A close up of a window with “DATA *” and a building in the background
Photo by Claudio Schwarz on Unsplash

Our mission at Pinterest is to bring everyone the inspiration to create the life they love. Machine Learning plays a crucial role in this mission. It allows us to continuously deliver high-quality inspiration to our 460 million monthly active users, curated from billions of pins on our platform. Behind the scenes, hundreds of ML engineers iteratively improve a wide range of recommendation engines that power Pinterest, processing petabytes of data and training thousands of models using hundreds of GPUs.

Recently, we started to notice an interesting trend in the Pinterest ML community. As model architecture building blocks (e.g. transformers) became standardized, ML engineers started to show a growing appetite to iterate on datasets. This includes sampling strategies, labeling, weighting, as well as batch inference for transfer learning and distillation.

While such dataset iterations can yield significant gains, we observed that only a handful of such experiments were conducted and productionized in the last six months. This motivated us to look deeper into the development process of our ML engineers, identify bottlenecks, and invest in ways to improve the dataset iteration speed in the ML lifecycle.

In this blogpost, we will share our assessment of the ML developer velocity bottlenecks and delve deeper into how we adopted Ray, the open source framework to scale AI and machine learning workloads, into our ML Platform to improve dataset iteration speed from days to hours, while improving our GPU utilization to over 90%. We will go even deeper into this topic and our learnings at the Ray Summit 2023. Please join us at our suggestion there to learn more in detail!

What Slows Down ML Dataset Iteration

At Pinterest, ML datasets used for recommender models are highly standardized. Features are shared, represented in ML-friendly types, and stored in parquet tables that enable both analytical queries and large scale training.

However, even with a high level of standardization, it is not easy to iterate quickly with web-scale data produced by hundreds of millions of users. Tables have thousands of features and span several months of user engagement history. In some cases, petabytes of data are streamed into training jobs to train a model. In order to try a new downsampling strategy, an ML engineer needs to not only figure out a way to process extremely large scales of data, but also pay wall-clock time required to generate new dataset variations.

Pattern 1: Apache Spark Jobs Orchestrated through Workflow Templates

Figure 1: Dataset iteration by chaining Spark jobs and Torch jobs using Airflow (Workflow based ML Training Inner loop)

One of the most common technologies that ML engineers use to process petabyte scale data is Apache Spark. ML engineers chain a sequence of Spark and Pytorch jobs using Airflow, and package them as “workflow templates” that can be reused to produce new model training DAGs quickly.

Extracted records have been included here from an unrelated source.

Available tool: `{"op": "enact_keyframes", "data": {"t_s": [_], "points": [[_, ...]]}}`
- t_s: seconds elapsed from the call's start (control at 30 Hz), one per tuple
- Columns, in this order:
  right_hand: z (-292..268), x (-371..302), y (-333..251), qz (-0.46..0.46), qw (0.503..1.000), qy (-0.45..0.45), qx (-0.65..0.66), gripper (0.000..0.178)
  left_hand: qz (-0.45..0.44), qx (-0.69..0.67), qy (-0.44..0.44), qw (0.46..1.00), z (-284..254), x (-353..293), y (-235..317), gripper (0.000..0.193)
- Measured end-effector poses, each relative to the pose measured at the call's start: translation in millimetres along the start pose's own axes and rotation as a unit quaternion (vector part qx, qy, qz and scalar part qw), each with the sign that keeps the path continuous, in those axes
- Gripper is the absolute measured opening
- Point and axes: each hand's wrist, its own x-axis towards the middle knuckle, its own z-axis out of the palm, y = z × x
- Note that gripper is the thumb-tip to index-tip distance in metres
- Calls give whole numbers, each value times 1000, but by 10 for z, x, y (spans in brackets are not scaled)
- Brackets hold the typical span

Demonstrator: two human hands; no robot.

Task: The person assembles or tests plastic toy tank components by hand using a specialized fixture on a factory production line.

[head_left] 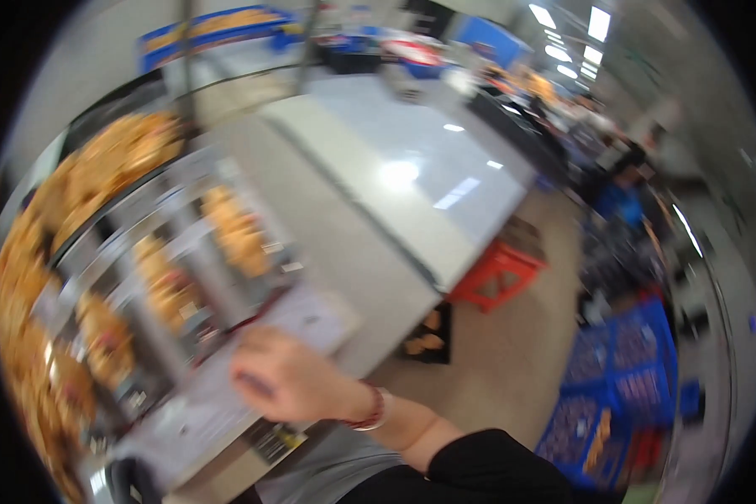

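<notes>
My right hand (pixel 290 374) is closed in a fist over the front of a pale work board (pixel 214 407). A dark, reddish patch shows at its fingers, too blurred to name. A red bracelet circles the wrist. Left of the hand, several tan, lumpy figure-like pieces lie in a row of grey metal holders; one piece (pixel 237 231) is at the far right and another piece (pixel 166 281) beside it. A heap of similar tan pieces (pixel 118 160) fills the area behind and left of the holders. My left hand is not in view.
A grey table (pixel 361 252) with a glossy pale sheet stretches to the right. An orange-red stool (pixel 496 275) stands by its edge, near a dark bin (pixel 428 336) with tan pieces. Blue crates (pixel 617 353) are on the floor at right; a blue tray (pixel 218 29) sits at the back.
</notes>
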Motion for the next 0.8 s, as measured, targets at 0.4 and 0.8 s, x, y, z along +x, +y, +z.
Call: {"op": "enact_keyframes", "data": {"t_s": [0.4, 0.8], "points": [[-207, -58, 47, 10, 1000, 8, 4, 11, 68, -5, 47, 997, 212, 203, 502, 22], [-214, -46, 41, 8, 1000, 1, 7, 11, 67, -11, 42, 997, 218, 199, 432, 23]]}}
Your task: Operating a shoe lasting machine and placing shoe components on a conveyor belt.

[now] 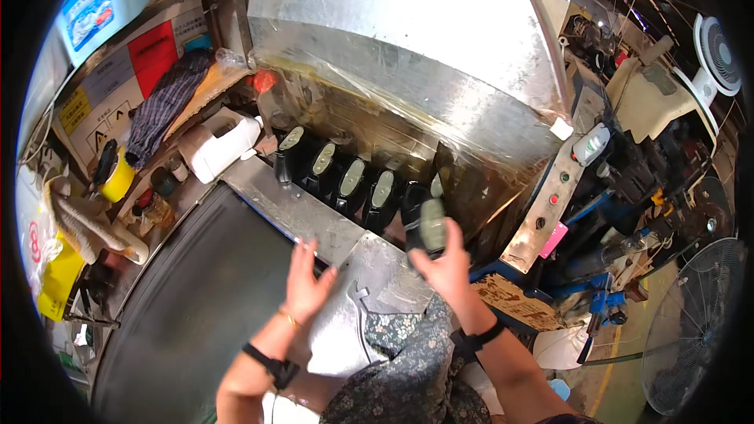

However, as ML is rapidly evolving, not all dataset iteration needs can be supported quickly by workflow templates. It often requires a long process that touches many languages and frameworks. ML engineers have to write new jobs in scala / PySpark and test them. They have to integrate these jobs with workflow systems, test them at scale, tune them, and release into production. This is not an interactive process, and often bugs are not found until later.

We found out that in some cases, it takes several weeks for an ML engineer to train a model with a new dataset variation using workflows! This is what we call the “scale first, learn last” problem.

Pattern 2: Last Mile Processing in Training Jobs

Figure 2: Last Mile processing on the rigid training resources.

Since it takes so long to iterate on workflows, some ML engineers started to perform data processing directly inside training jobs. This is what we commonly refer to as Last Mile Data Processing. Last Mile processing can boost ML engineers’ velocity as they can write code in Python, directly using PyTorch.

However, this approach has its own challenges. As ML engineers move more data processing workloads to the training job, the training throughput slows down. To address this, they add more data loader workers that require more CPU and memory. Once the CPU / memory limit is reached, ML engineers continue to scale the machines vertically by provisioning expensive GPU machines that have more CPU and memory. The GPU resources in these machines are not adequately utilized as the training job is bottle-necked on CPU.

Figure 3: Training with the same resources & model architecture, but with progressively more complex in trainer data processing, has shown significant throughput decrease.

Even if we horizontally scale the training workload through distributed training, it is very challenging to find the right balance between training throughput and cost. These problems become more prominent as the datasets get larger and the data processing logic gets more complicated. In order to make optimal usage of both CPU and GPU resources, we need the ability to manage heterogeneous types of instances and distribute the workload in a resource-aware manner.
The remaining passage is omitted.